> [Requirement]:
Locate the string "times" throughout the material and copy every line in which it occurs.
* * *
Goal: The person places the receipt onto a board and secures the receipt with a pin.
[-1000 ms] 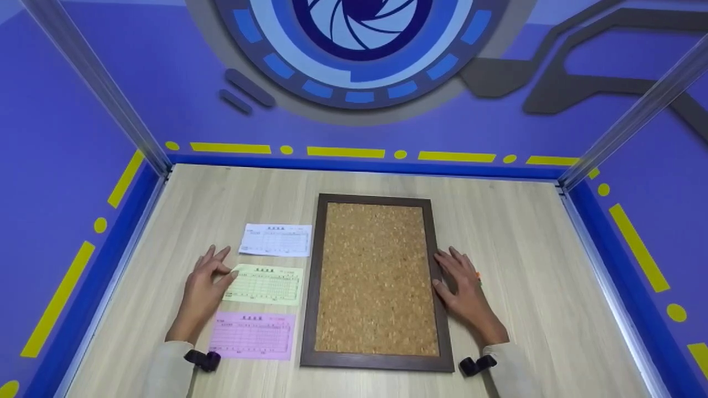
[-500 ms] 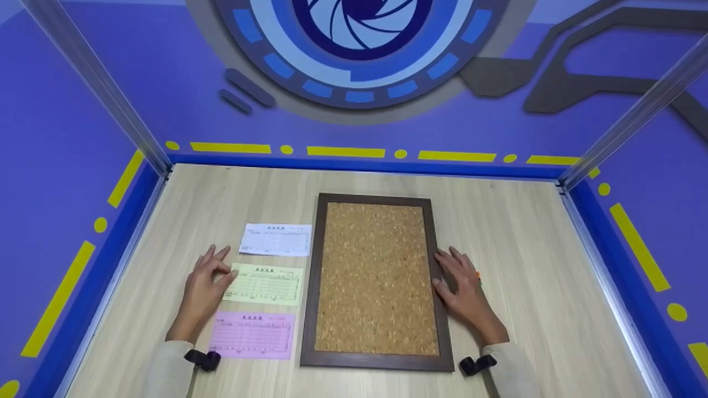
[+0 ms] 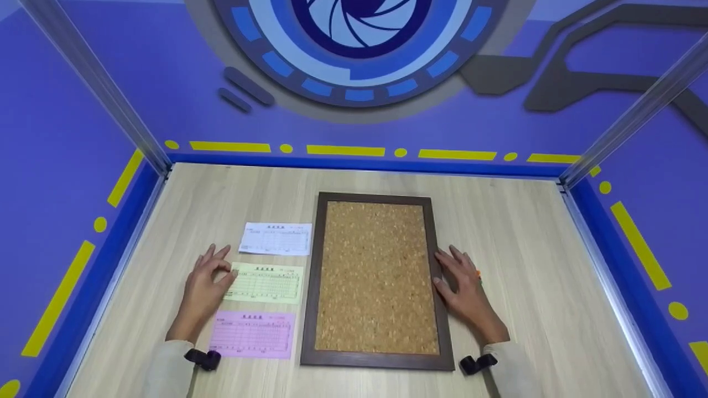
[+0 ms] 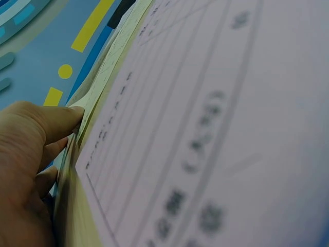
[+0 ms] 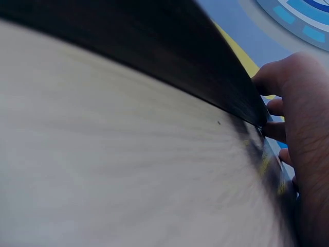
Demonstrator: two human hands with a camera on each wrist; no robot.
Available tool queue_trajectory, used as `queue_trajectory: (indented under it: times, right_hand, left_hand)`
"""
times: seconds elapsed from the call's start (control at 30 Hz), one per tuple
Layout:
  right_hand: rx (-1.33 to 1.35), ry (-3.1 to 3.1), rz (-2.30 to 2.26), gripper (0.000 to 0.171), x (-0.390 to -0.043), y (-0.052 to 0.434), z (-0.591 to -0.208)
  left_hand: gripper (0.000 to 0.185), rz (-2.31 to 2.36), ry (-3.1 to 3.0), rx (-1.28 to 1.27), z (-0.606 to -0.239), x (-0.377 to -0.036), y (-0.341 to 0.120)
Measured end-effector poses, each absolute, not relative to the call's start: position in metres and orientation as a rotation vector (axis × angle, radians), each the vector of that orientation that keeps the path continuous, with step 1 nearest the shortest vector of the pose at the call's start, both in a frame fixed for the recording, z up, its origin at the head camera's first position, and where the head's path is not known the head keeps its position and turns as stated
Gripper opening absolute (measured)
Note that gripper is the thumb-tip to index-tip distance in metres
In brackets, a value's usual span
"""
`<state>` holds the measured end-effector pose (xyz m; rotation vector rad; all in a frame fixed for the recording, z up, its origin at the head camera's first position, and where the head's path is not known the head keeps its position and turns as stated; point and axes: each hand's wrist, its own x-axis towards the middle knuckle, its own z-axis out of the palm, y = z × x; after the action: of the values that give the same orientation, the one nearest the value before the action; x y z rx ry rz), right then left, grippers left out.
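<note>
Nothing has moved since the earlier frame; both hands stay flat.
Left hand, fingers relaxed, touches the green slip (between white and pink ones); right hand rests against the cork board frame, holding nothing.

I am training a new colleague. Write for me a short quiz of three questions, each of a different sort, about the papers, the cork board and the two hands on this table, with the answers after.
1. True or false: the left hand touches the green slip.
2. Multiple choice: the right hand rests beside which edge of the cork board? A) its left edge B) its right edge C) its far edge
3. Fill in: of the three slips left of the board, the white slip lies farthest from the person, and the ____ one lies nearest.

Key
1. True: the thumb meets the slip's left edge.
2. B
3. pink: the pink slip.
</note>
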<state>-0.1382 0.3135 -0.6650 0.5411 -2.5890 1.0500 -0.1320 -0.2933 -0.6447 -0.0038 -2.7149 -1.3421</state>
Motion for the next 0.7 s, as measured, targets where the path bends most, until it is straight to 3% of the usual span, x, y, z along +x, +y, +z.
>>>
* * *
> [Task answer]:
Available tool queue_trajectory, used as `queue_trajectory: (indented under it: times, right_hand, left_hand)`
times: seconds elapsed from the call's start (control at 30 Hz), one per tuple

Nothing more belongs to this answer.